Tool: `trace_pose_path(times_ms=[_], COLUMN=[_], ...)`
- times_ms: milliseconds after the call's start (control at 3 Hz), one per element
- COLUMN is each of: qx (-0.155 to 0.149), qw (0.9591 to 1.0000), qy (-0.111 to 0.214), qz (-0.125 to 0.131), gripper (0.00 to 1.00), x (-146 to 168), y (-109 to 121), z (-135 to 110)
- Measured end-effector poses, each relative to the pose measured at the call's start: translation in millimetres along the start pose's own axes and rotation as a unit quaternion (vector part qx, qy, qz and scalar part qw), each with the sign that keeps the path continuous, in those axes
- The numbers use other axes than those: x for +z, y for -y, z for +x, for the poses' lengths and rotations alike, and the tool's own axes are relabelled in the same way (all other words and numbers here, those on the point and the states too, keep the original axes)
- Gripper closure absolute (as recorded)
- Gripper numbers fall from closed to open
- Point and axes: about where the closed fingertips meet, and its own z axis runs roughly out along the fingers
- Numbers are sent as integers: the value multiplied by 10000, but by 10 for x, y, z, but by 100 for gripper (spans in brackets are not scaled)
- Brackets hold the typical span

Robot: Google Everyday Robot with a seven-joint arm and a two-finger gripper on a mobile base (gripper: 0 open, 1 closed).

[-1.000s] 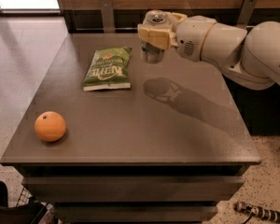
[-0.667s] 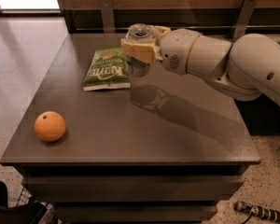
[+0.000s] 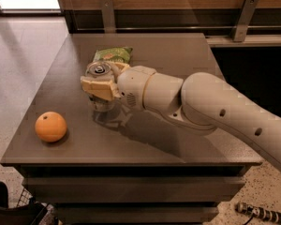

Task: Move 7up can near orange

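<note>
The 7up can (image 3: 99, 71) is a silvery can with a shiny top and pull tab. My gripper (image 3: 99, 89) is shut on it, its tan fingers (image 3: 94, 85) wrapped around the can's body. The can stands upright at or just above the table near the middle left. The orange (image 3: 50, 126) lies on the table's front left part, a short way left and forward of the can. My arm reaches in from the right across the table.
A green chip bag (image 3: 113, 54) lies flat behind the gripper, partly hidden by it. The dark grey table (image 3: 187, 55) ends close in front of the orange. A wooden wall with metal brackets (image 3: 244, 18) runs along the back.
My gripper has carried the can from the table's back right, past the chip bag, leftward and forward and lower, so it is now much closer to the orange.
</note>
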Motion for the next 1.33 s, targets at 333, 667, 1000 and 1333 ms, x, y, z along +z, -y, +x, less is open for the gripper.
trace_pose_path(times_ms=[333,667,1000,1333], qx=[220,266,266,254], qw=[9995,9991,9991,9991], qy=[-239,-327,-327,-329], qz=[5,54,54,36], gripper=[100,97,75,43], x=[177,193,192,204], y=[-422,-512,-512,-533], z=[323,381,364,358])
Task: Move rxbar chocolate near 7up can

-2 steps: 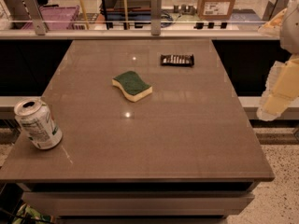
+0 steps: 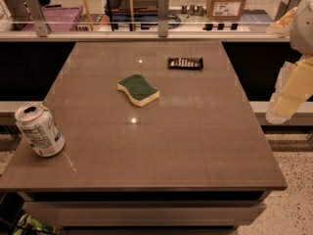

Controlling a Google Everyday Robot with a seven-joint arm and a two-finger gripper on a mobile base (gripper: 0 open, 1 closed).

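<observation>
The rxbar chocolate (image 2: pixel 185 62) is a flat black bar with pale lettering, lying at the far right-centre of the brown table (image 2: pixel 195 146). The 7up can (image 2: pixel 39 130), white and green with a silver top and slightly dented, leans at the near left corner of the table. My gripper (image 2: pixel 289 93) appears as a pale shape at the right edge of the camera view, off the table's right side and above floor level. It is well apart from the bar and far from the can, and holds nothing I can see.
A green-and-yellow sponge (image 2: pixel 139 89) lies mid-table, between the bar and the can. A glass rail with metal posts (image 2: pixel 163 7) runs along the far edge. Boxes and crates stand behind it. Speckled floor (image 2: pixel 293 199) shows on the right.
</observation>
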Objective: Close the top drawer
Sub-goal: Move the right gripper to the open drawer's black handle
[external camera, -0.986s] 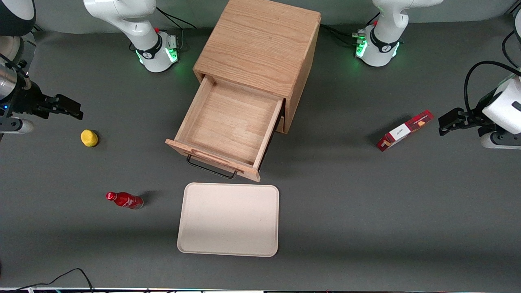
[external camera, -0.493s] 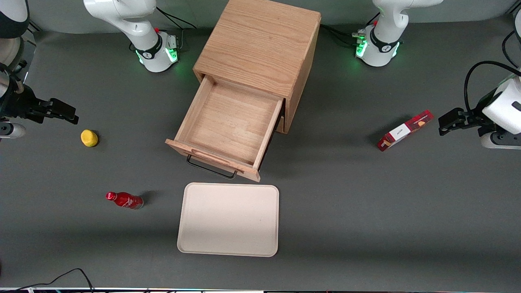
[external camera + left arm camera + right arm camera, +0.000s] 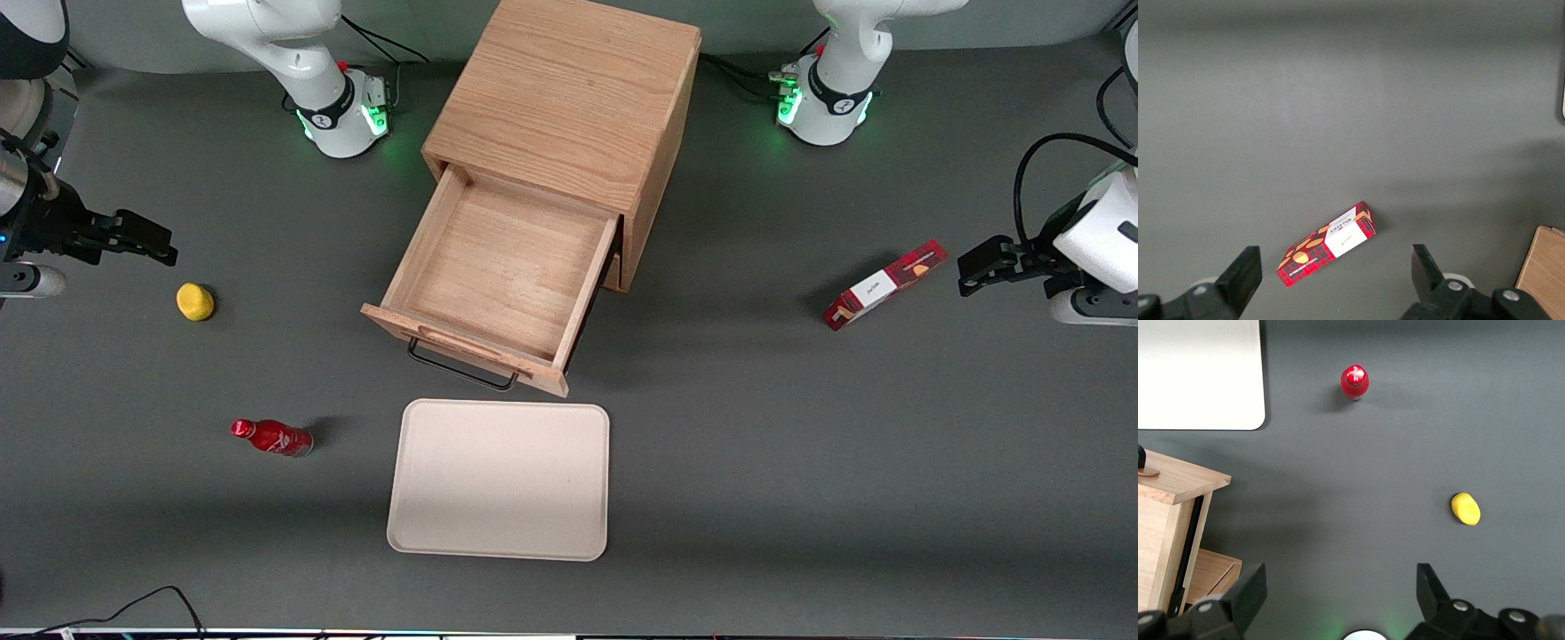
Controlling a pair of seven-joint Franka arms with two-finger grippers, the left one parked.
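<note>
The top drawer (image 3: 498,271) of the light oak cabinet (image 3: 569,98) stands pulled far out and holds nothing. Its black wire handle (image 3: 462,369) and raised wooden strip face the front camera. An end of the drawer's front (image 3: 1178,483) shows in the right wrist view. My right gripper (image 3: 160,242) hangs above the table well away from the drawer, toward the working arm's end. It is open (image 3: 1340,581), with only bare table between its fingers.
A yellow lemon (image 3: 195,301) lies just nearer the front camera than the gripper. A red bottle (image 3: 271,437) lies nearer still, beside a beige tray (image 3: 498,480) in front of the drawer. A red box (image 3: 884,284) lies toward the parked arm's end.
My right gripper shifted slightly outward toward the table's end, then came back a little. It stays open. The drawer has not moved.
</note>
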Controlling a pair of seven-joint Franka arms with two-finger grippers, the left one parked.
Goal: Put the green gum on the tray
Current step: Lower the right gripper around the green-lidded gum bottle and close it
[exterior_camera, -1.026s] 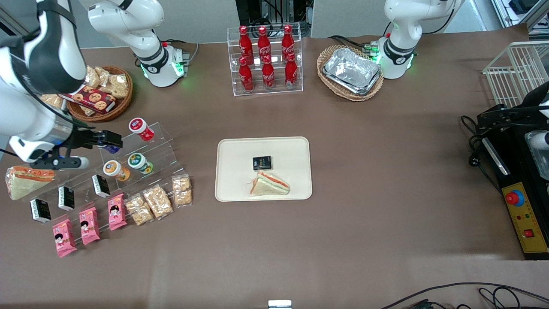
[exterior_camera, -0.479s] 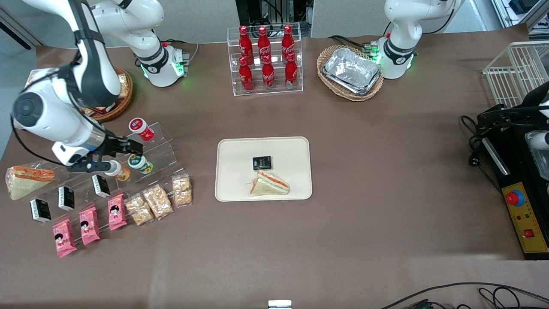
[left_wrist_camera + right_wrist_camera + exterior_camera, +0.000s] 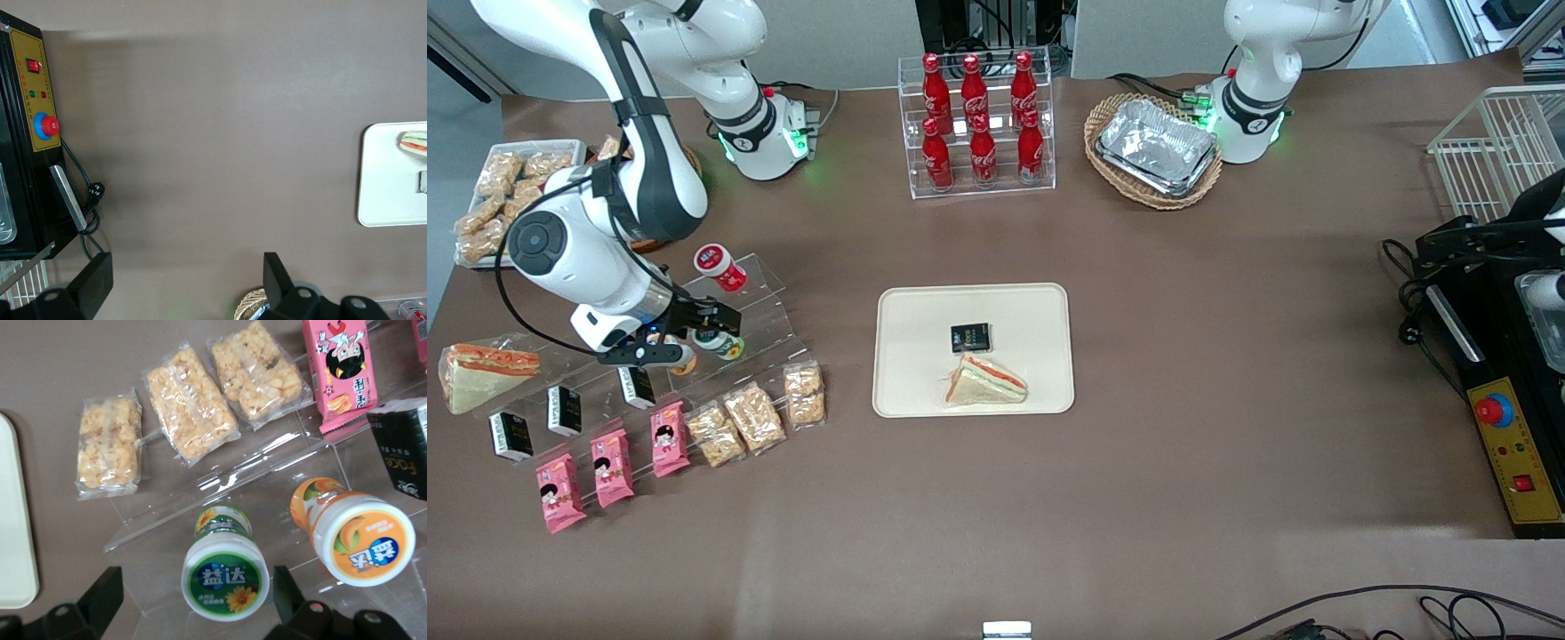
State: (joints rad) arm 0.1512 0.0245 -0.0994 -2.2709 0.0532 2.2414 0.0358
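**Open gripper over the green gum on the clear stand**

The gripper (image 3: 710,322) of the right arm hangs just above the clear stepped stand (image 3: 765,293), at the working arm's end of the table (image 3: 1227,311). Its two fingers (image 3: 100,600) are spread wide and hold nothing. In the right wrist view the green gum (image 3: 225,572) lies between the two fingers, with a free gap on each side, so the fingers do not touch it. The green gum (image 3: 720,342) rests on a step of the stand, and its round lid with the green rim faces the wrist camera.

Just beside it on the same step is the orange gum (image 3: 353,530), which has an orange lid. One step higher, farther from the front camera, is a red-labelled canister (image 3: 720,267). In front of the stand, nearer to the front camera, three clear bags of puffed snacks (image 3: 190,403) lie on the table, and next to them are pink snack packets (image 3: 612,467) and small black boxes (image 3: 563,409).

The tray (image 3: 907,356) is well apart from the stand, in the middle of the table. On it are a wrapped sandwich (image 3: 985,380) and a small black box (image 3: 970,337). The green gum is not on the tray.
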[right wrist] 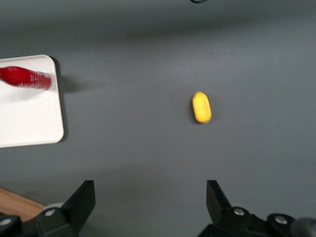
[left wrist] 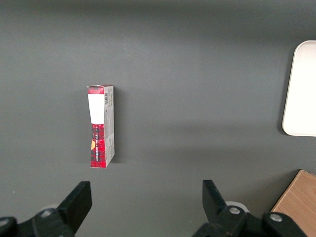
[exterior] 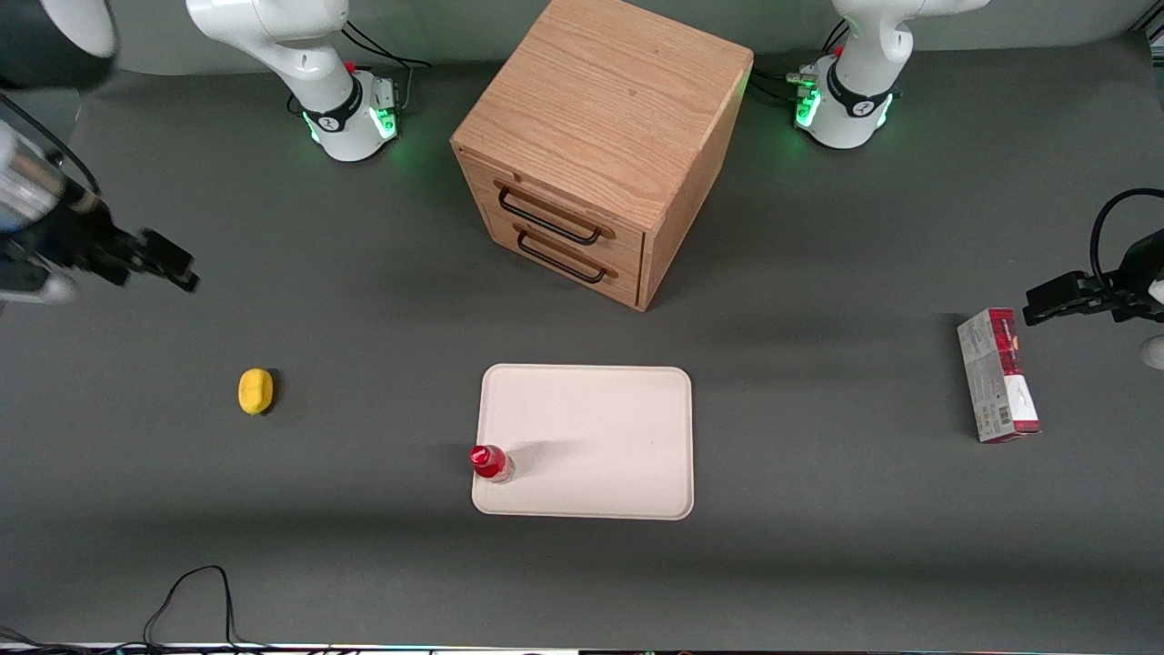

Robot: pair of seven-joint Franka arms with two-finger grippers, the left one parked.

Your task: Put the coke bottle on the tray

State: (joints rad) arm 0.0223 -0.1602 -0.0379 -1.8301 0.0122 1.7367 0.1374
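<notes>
Table [exterior: 818, 564]: dark grey surface, on which everything is set
Tray [exterior: 600, 428]: cream, laid flat near the middle of the table, nearer to the front camera than the wooden cabinet [exterior: 596, 136]
Coke bottle [exterior: 491, 463]: stood upright on the tray, just inside the edge toward the working arm's end, at the corner nearer the camera
Gripper [exterior: 168, 262]: held above the table at the working arm's end, well apart from the bottle; fingers spread, nothing gripped
Yellow lump [exterior: 255, 391]: laid on the table between gripper and tray
Carton [exterior: 998, 375]: grey and red, laid flat toward the parked arm's end
</notes>
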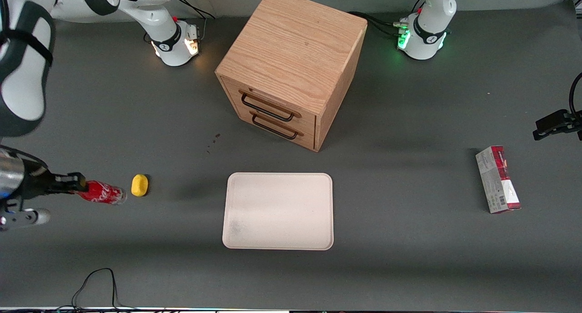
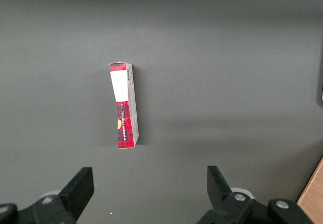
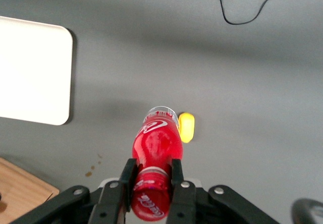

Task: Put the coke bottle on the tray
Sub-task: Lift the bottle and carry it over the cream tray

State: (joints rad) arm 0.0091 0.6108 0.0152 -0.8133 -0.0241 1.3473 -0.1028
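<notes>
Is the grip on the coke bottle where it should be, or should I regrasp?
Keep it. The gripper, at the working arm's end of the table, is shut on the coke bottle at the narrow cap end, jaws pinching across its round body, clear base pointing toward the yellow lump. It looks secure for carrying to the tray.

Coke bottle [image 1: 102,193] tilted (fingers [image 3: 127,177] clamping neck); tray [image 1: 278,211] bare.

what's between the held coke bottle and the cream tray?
Front view: the claw is shut on the red-labelled coke bottle. Between the bottle and the flat cream rectangular tray sits only a yellow oval lump, close beside the bottle's base; the rest is bare grey tabletop.
</notes>
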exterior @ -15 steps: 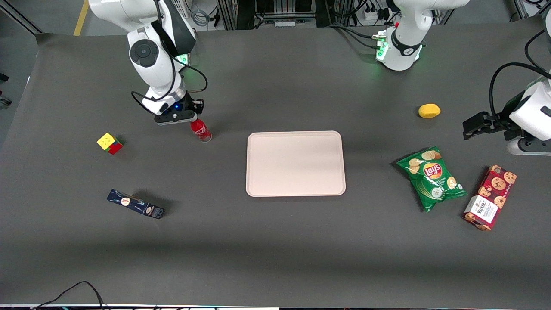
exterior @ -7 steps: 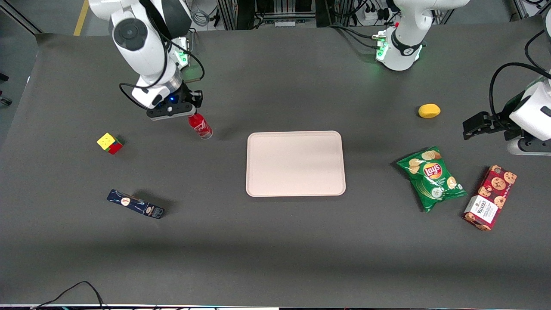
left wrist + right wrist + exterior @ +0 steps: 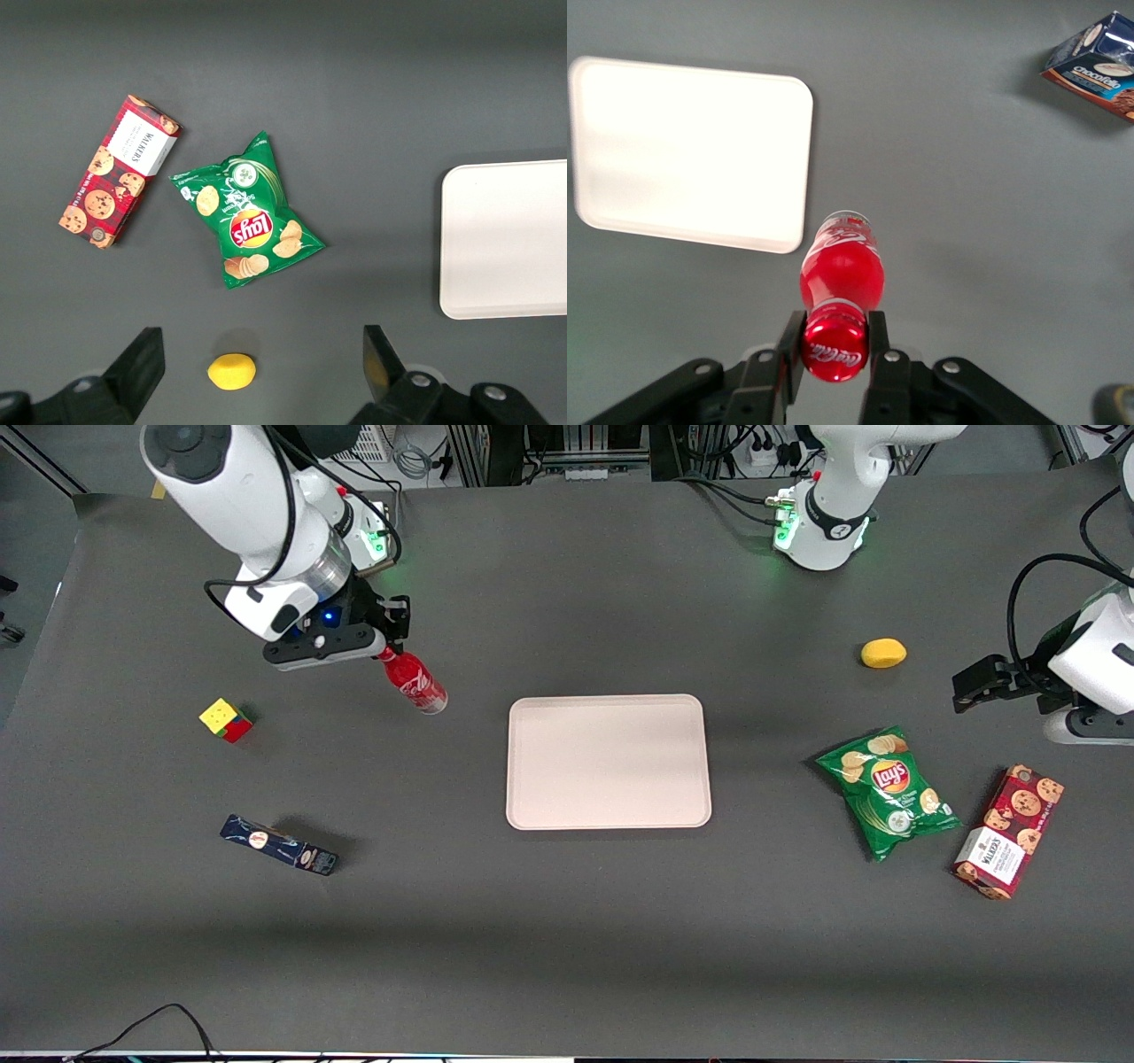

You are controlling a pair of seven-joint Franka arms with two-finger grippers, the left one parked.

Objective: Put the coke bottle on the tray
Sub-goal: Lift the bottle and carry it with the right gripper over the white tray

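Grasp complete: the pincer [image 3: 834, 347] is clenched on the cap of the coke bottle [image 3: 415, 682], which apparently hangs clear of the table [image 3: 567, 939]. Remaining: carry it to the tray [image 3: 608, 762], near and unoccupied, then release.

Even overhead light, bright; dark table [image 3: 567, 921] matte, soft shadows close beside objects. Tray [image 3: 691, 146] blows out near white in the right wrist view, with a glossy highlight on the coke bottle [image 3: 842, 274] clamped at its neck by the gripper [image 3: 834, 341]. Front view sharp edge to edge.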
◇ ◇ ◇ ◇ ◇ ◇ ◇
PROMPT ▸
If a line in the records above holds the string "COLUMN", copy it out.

REPLY ▸
Tool: `trace_pose_path(times_ms=[_], COLUMN=[_], ...)`
- COLUMN is each of: qx (-0.155 to 0.149), qw (0.9591 to 1.0000), qy (-0.111 to 0.214), qz (-0.125 to 0.131), gripper (0.00 to 1.00), x (-146 to 168), y (-109 to 121), z (-135 to 110)

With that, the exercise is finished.